Coupled with the fact that the overwhelming majority of the protestors are peaceful people with a genuine greivance and aims that I wholeheartedly support.
北京翻译公司上海翻译公司
Weapons of Glass Destruction (none / 0) (#121)
by crashandburn on Wed Jun 22nd, 2005 at 08:48:00 PM EST
(msar@macs.hw.ac.uk)

It's interesting to see how meticulously the authorities are taking the protest marches in Edinburgh. While on the bus today, I passed the location of the old Napier University science block (1960's style concrete and glass building topped off with a rusty red satellite dish on the roof), and saw workmen inspecting the field and removing every single stone or block that could possibly be used as a projectile.

Seattle Story (none / 0) (#96)
by lucidvein on Thu Jun 16th, 2005 at 09:25:17 PM EST

There is a really good article the the Seattle Weekly that illustrates precisely how unprepared the elected officials in Seattle were for the tremendous turnout. And points out how ineffectively their tactics changed to match those of the protestors.
http://www.seattleweekly.com/features/0522/050601_news_stamper.php
And how's this for reassurance? The head of the local Secret Service office told the mayor and me at a meeting in Schell's office just moments before kickoff: "If things turn to shit it won't be for of a lack of planning." As a matter of fact, he had "never seen a better job of planning and preparation."
<snip>
The mayor was there, so was Washington governor Gary Locke, Chief Annette Sandberg of the Washington State Patrol, King County Sheriff Dave Reichert, and a couple of feds who were in town to do advance work for the president's visit. Clinton was due in late that night. The meeting had one item on its agenda: whether to declare a state of emergency and call in National Guard troops. Tension in the room was palpable, as you might expect with a city under siege. But there was also an undercurrent of something else.

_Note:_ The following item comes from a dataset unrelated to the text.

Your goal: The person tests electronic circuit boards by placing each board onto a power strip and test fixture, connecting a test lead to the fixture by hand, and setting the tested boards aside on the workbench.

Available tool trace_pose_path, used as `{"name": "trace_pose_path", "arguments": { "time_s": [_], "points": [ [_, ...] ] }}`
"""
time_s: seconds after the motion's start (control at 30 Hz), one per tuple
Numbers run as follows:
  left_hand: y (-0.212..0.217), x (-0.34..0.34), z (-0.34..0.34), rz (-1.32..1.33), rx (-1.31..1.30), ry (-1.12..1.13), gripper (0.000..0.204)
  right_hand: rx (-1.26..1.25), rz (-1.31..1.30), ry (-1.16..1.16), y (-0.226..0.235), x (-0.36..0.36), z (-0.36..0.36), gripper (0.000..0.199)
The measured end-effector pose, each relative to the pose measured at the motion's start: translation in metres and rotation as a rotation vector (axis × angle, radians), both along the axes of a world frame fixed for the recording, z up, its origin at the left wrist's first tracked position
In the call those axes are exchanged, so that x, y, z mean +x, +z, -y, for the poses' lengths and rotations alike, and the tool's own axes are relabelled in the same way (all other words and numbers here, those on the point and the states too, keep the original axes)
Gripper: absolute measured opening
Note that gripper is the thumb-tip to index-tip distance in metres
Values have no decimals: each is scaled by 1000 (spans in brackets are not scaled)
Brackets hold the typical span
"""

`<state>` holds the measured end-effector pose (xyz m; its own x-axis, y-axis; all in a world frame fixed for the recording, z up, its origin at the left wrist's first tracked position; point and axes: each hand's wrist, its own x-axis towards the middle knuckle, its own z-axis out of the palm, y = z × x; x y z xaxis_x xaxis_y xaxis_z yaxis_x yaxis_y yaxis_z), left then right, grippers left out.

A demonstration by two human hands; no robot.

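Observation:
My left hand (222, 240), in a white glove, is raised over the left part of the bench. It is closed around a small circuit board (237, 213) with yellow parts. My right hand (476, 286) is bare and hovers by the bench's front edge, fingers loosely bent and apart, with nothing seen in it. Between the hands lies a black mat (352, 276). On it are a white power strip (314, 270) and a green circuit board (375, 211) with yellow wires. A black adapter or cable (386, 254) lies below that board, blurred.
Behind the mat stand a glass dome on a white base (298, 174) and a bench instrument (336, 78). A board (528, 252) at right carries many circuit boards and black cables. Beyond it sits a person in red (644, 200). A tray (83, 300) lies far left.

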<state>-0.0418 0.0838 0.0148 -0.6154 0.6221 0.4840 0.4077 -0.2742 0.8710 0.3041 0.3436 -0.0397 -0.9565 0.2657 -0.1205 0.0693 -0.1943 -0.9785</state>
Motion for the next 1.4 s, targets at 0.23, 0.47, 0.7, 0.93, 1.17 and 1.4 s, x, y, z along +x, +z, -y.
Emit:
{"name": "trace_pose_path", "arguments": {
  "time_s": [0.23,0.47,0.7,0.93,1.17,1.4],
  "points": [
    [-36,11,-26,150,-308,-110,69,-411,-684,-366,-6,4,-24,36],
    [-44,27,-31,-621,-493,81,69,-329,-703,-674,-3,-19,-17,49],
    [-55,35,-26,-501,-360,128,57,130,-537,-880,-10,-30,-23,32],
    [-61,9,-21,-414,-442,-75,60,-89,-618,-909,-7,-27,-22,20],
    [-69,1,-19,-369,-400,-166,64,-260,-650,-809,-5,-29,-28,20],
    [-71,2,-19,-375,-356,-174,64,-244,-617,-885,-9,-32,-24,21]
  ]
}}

http://www.seattleweekly.com/features/0522/050601_news_stamper_profile.php
The WTO debacle brought down Seattle Police Chief Norm Stamper, one of America's most progressive cops. Now he's published a memoir offering a frank look at his rise and fall, and the challenges of reforming law enforcement.

I expect you are correct though, and like Seattle, Edinburgh becomes the next big news riot. Sorry...

Wonder why they don't just hold these events on a cruise ship or aircraft carrier somewhere away from the cities. Maybe by 2015 they'll be held on the new MoonBase? heh.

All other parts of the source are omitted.